Top of EXERCISE MATERIALS

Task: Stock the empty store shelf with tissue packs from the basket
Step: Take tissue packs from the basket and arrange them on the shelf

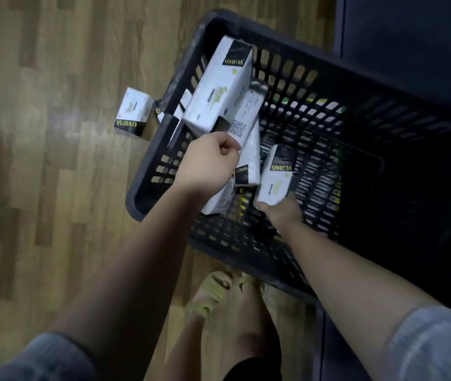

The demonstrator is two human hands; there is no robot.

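Left grip pinches a tissue pack in the basket; right grip holds another pack. One pack on floor.

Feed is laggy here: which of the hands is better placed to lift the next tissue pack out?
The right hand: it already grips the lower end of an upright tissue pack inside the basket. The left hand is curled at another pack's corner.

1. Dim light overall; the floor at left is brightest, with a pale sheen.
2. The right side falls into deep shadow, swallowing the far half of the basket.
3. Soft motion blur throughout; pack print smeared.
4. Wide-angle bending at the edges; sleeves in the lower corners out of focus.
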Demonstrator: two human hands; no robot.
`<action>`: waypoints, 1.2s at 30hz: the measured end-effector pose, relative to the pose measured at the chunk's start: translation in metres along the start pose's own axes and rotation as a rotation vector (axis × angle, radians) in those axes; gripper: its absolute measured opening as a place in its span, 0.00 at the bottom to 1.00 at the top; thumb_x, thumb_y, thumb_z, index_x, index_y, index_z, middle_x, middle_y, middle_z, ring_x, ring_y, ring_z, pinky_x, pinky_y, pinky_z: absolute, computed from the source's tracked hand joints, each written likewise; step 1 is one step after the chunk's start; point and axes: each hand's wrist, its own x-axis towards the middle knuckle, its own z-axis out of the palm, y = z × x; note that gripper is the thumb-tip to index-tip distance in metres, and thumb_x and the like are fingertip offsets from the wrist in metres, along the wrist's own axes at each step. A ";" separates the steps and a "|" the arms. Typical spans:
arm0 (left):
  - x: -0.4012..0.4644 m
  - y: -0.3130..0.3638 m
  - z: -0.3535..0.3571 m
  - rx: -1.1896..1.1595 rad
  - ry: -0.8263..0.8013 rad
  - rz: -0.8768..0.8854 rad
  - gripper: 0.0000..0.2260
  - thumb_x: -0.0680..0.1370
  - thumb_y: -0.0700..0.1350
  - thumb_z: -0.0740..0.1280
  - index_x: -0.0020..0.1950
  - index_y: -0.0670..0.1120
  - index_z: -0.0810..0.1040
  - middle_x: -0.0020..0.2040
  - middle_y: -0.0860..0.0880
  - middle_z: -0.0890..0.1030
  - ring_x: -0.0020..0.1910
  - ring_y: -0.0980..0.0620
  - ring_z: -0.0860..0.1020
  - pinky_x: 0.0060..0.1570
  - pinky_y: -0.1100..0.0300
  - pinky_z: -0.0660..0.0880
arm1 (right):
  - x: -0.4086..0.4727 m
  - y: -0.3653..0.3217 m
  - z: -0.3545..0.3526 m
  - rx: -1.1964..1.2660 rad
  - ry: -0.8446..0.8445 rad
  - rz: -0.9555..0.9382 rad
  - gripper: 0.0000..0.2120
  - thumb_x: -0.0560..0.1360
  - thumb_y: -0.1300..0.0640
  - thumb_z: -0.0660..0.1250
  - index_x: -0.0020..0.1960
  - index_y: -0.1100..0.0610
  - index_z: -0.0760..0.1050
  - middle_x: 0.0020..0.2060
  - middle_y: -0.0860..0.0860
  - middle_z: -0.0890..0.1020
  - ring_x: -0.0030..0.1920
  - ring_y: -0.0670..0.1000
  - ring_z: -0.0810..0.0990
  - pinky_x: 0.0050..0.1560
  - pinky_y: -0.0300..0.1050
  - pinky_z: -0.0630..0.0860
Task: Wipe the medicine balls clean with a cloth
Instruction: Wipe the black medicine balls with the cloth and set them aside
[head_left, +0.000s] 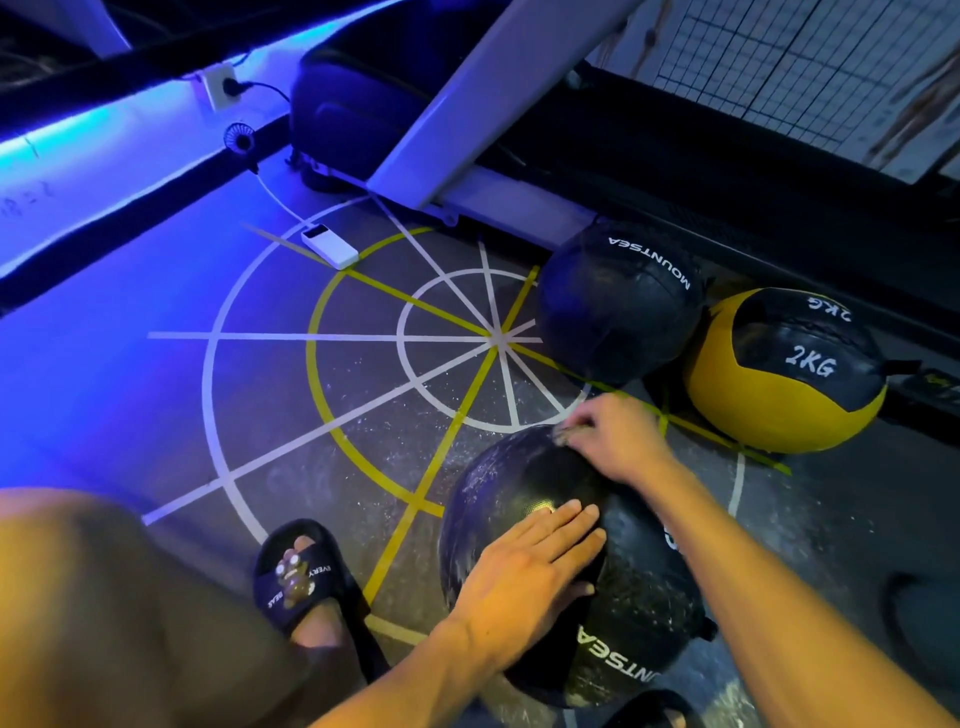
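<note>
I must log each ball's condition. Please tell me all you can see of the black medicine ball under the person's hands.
The black medicine ball sits on the gym floor, nearest the camera. Its skin looks like textured leather, dusted with pale scuffs and specks. White MOUNTSEA lettering runs down its near side. The left hand lies flat on top; the right hand pinches something small and pale at its far edge.

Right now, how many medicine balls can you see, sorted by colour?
Black medicine balls: 2, the near one under both hands, the far one by the white frame.
Yellow-and-black medicine ball: 1, marked 2KG.
Total: 3
</note>
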 end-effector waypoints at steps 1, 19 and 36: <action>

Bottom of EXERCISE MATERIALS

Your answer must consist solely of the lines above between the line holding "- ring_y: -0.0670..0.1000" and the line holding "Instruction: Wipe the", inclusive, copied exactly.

  - ring_y: -0.0670..0.1000
  - ring_z: -0.0810..0.0990
  - pinky_x: 0.0050..0.1560
  - pinky_y: -0.0300..0.1050
  - pinky_z: -0.0630..0.0860
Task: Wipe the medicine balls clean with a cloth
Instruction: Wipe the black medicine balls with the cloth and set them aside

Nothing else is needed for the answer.